En 1990, Viktor Orbán est élu député avec vingt autres membres de la Fidesz, avant de prendre la tête du parti en 1993. Très vite, il comprend qu'à gauche la place est prise et organise le virage à droite de l'organisation. La Fidesz se dote d'un programme conservateur. En 1998, alliée au parti des petits propriétaires et travailleurs agraires, elle remporte les législatives : Viktor Orbán devient alors, à 35 ans, le plus jeune Premier ministre de l'histoire hongroise et l'un des plus jeunes d'Europe.

Au cours de son premier mandat, il œuvre à réduire les déficits publics, la fiscalité, le chômage mais aussi le nombre de fonctionnaires.

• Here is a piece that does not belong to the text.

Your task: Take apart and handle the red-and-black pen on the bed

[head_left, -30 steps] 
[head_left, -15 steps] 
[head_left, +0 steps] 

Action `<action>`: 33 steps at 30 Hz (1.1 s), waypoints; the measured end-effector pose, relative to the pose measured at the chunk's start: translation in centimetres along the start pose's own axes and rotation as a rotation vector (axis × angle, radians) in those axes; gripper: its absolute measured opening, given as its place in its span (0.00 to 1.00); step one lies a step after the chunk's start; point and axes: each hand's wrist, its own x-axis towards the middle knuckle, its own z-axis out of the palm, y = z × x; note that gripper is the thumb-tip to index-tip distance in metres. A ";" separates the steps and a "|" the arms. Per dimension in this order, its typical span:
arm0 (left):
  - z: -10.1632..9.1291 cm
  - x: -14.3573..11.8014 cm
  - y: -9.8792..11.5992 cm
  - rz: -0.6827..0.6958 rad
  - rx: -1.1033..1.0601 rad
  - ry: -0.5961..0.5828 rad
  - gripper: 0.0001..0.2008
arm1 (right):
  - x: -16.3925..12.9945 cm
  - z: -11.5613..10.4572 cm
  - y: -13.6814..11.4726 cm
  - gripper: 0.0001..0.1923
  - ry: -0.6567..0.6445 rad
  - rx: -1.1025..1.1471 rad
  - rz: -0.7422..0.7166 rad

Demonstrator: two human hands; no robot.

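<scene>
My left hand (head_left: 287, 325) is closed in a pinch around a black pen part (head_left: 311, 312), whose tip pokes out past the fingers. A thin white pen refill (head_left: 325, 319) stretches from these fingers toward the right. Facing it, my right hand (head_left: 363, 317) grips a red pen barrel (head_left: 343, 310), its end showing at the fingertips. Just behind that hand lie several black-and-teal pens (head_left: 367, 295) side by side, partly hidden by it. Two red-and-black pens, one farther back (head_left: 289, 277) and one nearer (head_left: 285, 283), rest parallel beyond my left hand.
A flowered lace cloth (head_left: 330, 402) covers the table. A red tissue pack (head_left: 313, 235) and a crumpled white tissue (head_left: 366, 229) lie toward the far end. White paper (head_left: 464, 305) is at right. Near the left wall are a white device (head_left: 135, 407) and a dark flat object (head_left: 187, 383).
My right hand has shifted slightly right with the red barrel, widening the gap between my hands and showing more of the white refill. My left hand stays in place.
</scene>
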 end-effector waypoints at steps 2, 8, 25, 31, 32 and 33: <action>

Il s'empare de la question des minorités hongroises - les Magyars - disséminées en Roumanie ou en Slovaquie, provoquant des tensions avec ses voisins.

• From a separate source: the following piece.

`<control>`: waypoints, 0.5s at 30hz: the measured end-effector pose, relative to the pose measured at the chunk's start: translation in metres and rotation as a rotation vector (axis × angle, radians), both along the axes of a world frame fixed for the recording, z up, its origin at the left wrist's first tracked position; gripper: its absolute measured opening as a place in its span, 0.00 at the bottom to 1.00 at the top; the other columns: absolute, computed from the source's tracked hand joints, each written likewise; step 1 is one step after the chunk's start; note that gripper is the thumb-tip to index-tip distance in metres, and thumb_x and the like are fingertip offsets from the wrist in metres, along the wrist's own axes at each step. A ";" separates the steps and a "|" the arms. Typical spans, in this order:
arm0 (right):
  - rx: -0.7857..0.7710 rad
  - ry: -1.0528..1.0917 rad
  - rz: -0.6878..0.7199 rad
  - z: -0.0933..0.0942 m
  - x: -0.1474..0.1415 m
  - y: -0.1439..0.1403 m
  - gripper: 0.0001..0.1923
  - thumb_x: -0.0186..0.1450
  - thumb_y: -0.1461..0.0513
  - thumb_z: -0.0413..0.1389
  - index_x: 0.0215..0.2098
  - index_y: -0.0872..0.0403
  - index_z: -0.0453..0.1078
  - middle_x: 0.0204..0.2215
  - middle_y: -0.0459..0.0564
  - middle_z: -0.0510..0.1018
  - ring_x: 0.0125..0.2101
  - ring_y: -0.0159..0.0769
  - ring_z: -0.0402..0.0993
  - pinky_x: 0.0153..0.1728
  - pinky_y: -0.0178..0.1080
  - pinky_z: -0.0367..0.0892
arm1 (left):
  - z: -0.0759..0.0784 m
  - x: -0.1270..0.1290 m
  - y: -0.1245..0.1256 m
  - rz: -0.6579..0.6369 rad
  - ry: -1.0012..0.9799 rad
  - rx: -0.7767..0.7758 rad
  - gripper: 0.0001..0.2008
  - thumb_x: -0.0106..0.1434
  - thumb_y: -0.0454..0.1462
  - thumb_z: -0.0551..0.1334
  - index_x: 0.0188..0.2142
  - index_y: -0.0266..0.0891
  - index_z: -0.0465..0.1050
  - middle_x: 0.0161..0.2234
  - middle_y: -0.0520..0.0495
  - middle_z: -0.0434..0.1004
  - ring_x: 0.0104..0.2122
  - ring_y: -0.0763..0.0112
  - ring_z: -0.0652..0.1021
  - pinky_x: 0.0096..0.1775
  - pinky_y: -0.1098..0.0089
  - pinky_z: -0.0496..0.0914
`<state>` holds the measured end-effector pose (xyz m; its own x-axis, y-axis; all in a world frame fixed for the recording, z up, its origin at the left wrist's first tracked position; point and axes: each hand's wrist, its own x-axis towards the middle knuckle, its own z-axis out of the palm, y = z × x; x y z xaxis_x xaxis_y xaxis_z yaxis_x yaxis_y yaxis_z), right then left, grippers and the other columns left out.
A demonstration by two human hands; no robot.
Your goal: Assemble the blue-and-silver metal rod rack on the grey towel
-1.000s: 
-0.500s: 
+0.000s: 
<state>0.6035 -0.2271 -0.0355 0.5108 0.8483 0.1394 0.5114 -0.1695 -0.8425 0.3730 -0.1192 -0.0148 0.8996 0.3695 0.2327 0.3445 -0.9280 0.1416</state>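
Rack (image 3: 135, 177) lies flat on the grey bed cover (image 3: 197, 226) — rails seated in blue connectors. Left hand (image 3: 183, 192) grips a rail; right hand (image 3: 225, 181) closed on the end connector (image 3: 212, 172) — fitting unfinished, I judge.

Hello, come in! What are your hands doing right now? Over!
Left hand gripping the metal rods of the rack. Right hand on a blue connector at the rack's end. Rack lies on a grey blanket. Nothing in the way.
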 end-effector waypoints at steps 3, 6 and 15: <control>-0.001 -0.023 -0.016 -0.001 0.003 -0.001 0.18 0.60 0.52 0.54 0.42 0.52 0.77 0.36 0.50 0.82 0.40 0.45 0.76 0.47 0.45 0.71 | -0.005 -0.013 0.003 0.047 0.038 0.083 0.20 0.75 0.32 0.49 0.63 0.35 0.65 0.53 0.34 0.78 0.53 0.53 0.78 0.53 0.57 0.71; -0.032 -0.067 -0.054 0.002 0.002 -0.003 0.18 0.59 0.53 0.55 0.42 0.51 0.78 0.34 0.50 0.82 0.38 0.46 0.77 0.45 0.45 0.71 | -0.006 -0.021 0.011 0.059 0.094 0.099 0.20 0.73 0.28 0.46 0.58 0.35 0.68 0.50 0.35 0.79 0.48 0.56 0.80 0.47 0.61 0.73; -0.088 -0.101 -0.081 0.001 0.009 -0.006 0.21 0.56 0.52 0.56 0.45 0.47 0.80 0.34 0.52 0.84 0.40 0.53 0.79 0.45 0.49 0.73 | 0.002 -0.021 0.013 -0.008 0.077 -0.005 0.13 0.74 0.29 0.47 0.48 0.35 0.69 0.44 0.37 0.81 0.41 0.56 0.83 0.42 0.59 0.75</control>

En 2002, la coalition menée par la Fidesz arrive à nouveau en tête du premier tour des législatives mais l'opposition forme une alliance, et Viktor Orbán est donc contraint de quitter le pouvoir. Bien qu’élu, il déserte également le Parlement mais continue, dans la rue, à haranguer la population. Il critique vertement les socialistes et les libéraux, attise un antisémitisme latent.

Concentration du pouvoir et réformes en rafale

Après huit ans dans l'opposition, il prend sa revanche en avril 2010 en triomphant lors des législatives. La Fidesz remporte une majorité historique des deux tiers au Parlement. À 47 ans, Viktor Orbán est de retour au poste de Premier ministre. Pendant la campagne, il a joué les cartes populiste et nationaliste. Il a surtout beaucoup promis : la création d'un million d'emplois en dix ans - le pays ne compte que dix millions d'habitants -, la baisse radicale des impôts... "Nous allons sortir le pays du désespoir", lance-t-il alors. Il entend également réduire le nombre de députés et d'élus locaux et veut accorder la nationalité aux minorités hongroises des pays voisins.

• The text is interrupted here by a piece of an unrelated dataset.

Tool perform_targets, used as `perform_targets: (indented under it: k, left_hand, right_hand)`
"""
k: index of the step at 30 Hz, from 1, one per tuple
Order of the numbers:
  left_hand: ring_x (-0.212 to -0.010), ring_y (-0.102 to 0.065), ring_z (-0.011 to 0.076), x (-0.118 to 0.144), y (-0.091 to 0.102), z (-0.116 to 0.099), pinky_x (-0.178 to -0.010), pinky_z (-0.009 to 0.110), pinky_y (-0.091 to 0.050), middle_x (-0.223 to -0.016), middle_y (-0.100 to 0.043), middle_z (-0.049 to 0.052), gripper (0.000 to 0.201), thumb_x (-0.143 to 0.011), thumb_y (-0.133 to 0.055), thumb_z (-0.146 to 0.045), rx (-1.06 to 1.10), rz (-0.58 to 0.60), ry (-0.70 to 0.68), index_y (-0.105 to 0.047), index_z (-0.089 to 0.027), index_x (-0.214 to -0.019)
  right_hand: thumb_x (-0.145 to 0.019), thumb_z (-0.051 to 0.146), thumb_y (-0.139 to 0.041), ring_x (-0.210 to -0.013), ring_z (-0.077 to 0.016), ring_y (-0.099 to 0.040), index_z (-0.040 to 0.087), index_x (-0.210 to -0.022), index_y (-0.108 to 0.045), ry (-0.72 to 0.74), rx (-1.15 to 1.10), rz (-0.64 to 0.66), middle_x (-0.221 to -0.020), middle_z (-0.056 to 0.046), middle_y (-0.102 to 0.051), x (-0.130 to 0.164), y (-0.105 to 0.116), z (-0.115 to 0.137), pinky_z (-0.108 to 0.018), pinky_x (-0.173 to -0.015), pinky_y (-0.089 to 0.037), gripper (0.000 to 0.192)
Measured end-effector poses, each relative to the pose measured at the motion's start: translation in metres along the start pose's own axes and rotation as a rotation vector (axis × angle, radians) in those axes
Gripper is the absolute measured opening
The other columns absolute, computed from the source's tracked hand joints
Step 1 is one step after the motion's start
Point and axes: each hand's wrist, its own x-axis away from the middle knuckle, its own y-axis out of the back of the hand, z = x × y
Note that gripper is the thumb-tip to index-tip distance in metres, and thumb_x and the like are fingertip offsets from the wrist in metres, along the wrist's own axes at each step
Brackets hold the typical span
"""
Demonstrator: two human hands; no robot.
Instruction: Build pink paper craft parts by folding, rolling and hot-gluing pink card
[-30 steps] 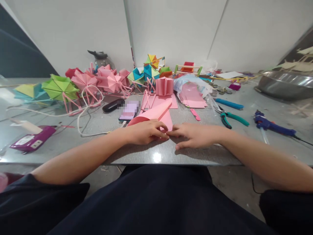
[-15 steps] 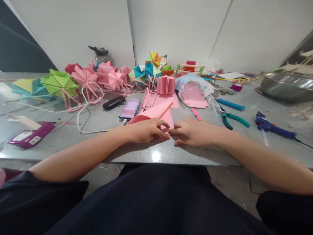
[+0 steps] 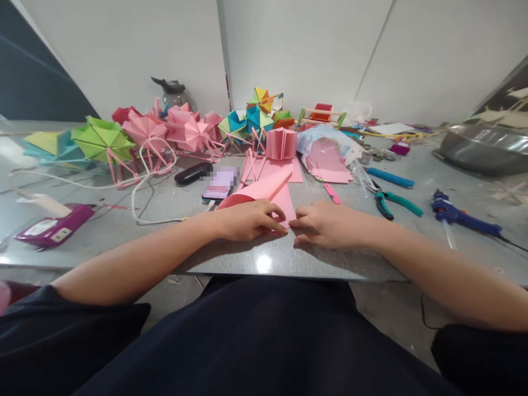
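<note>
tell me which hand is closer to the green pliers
Right. The right hand lies just left of the green pliers; the left hand is farther left, on the pink paper.

I took the folded paper sheet [image 3: 274,195] as landmark. It lay on the table [image 3: 247,256], near its front edge. My left hand [image 3: 247,220] rested on its left part; my right hand [image 3: 325,224] lay just right. The phone [image 3: 218,186] lay left of it, pliers [image 3: 391,201] and glue gun [image 3: 462,215] right, paper models [image 3: 181,132] behind.
</note>
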Motion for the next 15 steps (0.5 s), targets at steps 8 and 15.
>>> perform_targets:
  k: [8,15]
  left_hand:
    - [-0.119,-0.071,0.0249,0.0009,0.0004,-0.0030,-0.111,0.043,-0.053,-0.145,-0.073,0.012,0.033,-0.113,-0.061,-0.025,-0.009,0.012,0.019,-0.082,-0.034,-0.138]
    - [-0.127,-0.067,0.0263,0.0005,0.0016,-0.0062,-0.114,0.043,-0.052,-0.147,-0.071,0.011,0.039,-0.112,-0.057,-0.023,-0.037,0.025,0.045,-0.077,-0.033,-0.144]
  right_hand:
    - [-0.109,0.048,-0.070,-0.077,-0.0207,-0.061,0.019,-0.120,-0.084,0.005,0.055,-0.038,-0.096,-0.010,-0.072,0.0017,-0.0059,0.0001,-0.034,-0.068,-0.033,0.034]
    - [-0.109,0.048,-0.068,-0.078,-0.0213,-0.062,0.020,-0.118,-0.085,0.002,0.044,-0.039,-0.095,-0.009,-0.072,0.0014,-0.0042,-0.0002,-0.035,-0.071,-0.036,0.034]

Depuis sa victoire, il a concentré le pouvoir et verrouillé les postes clés. À la Cour des comptes, à la présidence de la République ou encore à l'Organe de supervision des institutions financières, les responsables sont désormais des fidèles. En quelques mois, des dizaines de lois ont été adoptées, souvent en quelques jours et il entend poursuivre les "grandes réformes". "On peut appeler cela une révolution", a-t-il déclaré dans une interview au quotidien français "Le Figaro" le mois dernier.

Son gouvernement, qui a hérité d'une économie sous tutelle du Fonds monétaire international (FMI), de l'Union européenne (UE) et de la Banque mondiale, s'est opposé à Bruxelles concernant les conditions de réduction de son déficit. La Hongrie doit "reprendre en main sa souveraineté économique", insiste Viktor Orbán.

S'il n'est jamais apparu comme un farouche pro-européen, le Premier ministre hongrois assure aujourd'hui "qu'il fera en sorte de rapprocher l'UE du cœur des gens". Il devra surtout gérer d'importants dossiers : la crise de la zone euro - dont Budapest ne fait pas partie -, des négociations sur le budget pluri-annuel ou encore l'intégration des Roms.